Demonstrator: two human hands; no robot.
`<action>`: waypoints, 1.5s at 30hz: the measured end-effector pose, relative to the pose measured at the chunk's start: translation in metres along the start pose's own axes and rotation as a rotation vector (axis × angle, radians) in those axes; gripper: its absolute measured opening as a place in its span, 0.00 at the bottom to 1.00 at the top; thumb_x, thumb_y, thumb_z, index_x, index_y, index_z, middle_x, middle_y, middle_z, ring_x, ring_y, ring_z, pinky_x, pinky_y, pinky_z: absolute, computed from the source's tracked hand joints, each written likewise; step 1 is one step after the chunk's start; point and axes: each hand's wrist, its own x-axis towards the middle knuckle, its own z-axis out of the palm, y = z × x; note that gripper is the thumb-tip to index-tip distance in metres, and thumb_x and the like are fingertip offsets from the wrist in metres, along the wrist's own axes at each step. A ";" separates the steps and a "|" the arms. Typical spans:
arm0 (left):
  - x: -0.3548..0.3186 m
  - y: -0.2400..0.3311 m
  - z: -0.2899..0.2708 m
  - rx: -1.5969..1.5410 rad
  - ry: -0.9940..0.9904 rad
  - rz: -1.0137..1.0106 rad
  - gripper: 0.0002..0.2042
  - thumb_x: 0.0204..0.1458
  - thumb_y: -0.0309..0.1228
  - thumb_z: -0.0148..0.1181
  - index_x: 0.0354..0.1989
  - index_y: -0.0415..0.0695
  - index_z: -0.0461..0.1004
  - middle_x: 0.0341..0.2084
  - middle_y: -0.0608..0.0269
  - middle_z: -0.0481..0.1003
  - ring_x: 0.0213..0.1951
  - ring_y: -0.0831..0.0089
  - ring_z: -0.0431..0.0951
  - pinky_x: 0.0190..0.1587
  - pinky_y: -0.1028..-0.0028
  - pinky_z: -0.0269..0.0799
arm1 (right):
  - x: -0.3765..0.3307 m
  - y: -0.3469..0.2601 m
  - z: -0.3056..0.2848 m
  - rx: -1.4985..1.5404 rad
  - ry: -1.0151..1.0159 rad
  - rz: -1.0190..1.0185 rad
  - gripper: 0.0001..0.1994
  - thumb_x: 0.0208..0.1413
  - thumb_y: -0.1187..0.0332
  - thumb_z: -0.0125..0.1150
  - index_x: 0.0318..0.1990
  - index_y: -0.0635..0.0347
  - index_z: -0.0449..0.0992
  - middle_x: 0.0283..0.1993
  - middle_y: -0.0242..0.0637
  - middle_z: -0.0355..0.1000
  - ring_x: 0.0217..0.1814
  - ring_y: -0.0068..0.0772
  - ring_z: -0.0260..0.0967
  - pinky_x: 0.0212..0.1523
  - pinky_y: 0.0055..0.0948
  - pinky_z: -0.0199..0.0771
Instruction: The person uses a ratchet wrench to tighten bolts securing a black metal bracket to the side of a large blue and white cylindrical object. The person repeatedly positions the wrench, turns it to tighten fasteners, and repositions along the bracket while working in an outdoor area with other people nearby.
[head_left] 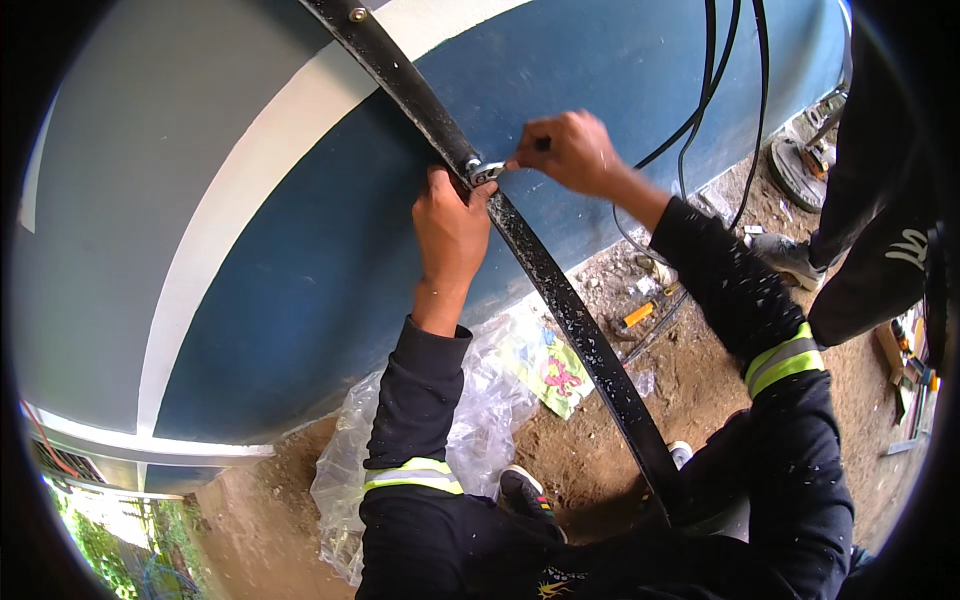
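A long black metal bar (560, 290), flecked with white, runs slantwise from the upper left down to near my body. My left hand (452, 235) is closed around the bar's edge, its thumb beside the head of a silver ratchet wrench (487, 174). That wrench head sits against the bar, at what looks like a bolt. Just to the right, my right hand (570, 150) is closed on the wrench's handle end, its fingers curled and slightly blurred. Most of the handle is hidden in the fingers. Higher up the bar, a brass-coloured bolt (357, 15) shows.
A wall (300, 270) painted blue, white and grey stands ahead. Black cables (708, 90) hang at the upper right. Clear plastic sheeting (350, 490) and an orange-yellow tool (638, 315) lie on the dirt. Another person's leg (870, 180) is at right, near more tools (910, 370).
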 end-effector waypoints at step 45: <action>-0.005 0.004 0.001 -0.023 0.014 -0.027 0.15 0.59 0.28 0.74 0.41 0.34 0.72 0.34 0.36 0.82 0.40 0.33 0.84 0.40 0.44 0.77 | 0.021 -0.005 -0.020 -0.159 -0.014 -0.225 0.15 0.53 0.51 0.83 0.33 0.50 0.87 0.30 0.34 0.84 0.31 0.36 0.82 0.33 0.40 0.76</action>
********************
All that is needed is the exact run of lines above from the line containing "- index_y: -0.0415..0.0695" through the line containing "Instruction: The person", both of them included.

§ **Task output**:
  - index_y: -0.0415..0.0695
  - index_z: -0.0461..0.1004
  - middle_x: 0.0341..0.2084
  - middle_y: -0.0608..0.0269
  - middle_z: -0.0481..0.1003
  - ring_x: 0.0213..0.1951
  - ring_y: -0.0831..0.0089
  - ring_z: -0.0431..0.0951
  - pinky_x: 0.0190..0.1587
  - pinky_y: -0.1028..-0.0028
  - pinky_z: -0.0269..0.0799
arm1 (right):
  - x: -0.3765..0.3307 m
  - y: -0.3469..0.2601 m
  - z: -0.3056..0.2848 m
  - rx: -1.4985..1.5404 rad
  - ry: -1.0151..1.0159 rad
  - rz: -1.0190..1.0185 rad
  - gripper: 0.0001..0.1994
  - thumb_x: 0.0208..0.1413
  - thumb_y: -0.1187..0.0332
  - thumb_z: -0.0125..0.1150
  - index_x: 0.0318..0.1990
  - index_y: -0.0635..0.0347
  - index_z: -0.0449..0.0992
  - middle_x: 0.0283..0.1993
  - middle_y: -0.0242..0.0637
  - middle_z: -0.0355..0.1000
  - ring_x: 0.0217..0.1814
  - ring_y: -0.0068..0.0772
  - ring_z: -0.0260..0.0967
  - pinky_x: 0.0212..0.1523
  - pinky_y: 0.0055..0.0948
  - pinky_z: -0.0199..0.0771
Instruction: The person uses a ratchet wrench to tighten bolts securing a black metal bracket to the side of a large blue and white cylindrical object. The person repeatedly positions the wrench, turns it to tighten fasteners, and repositions along the bracket while working in an outdoor area with other people nearby.

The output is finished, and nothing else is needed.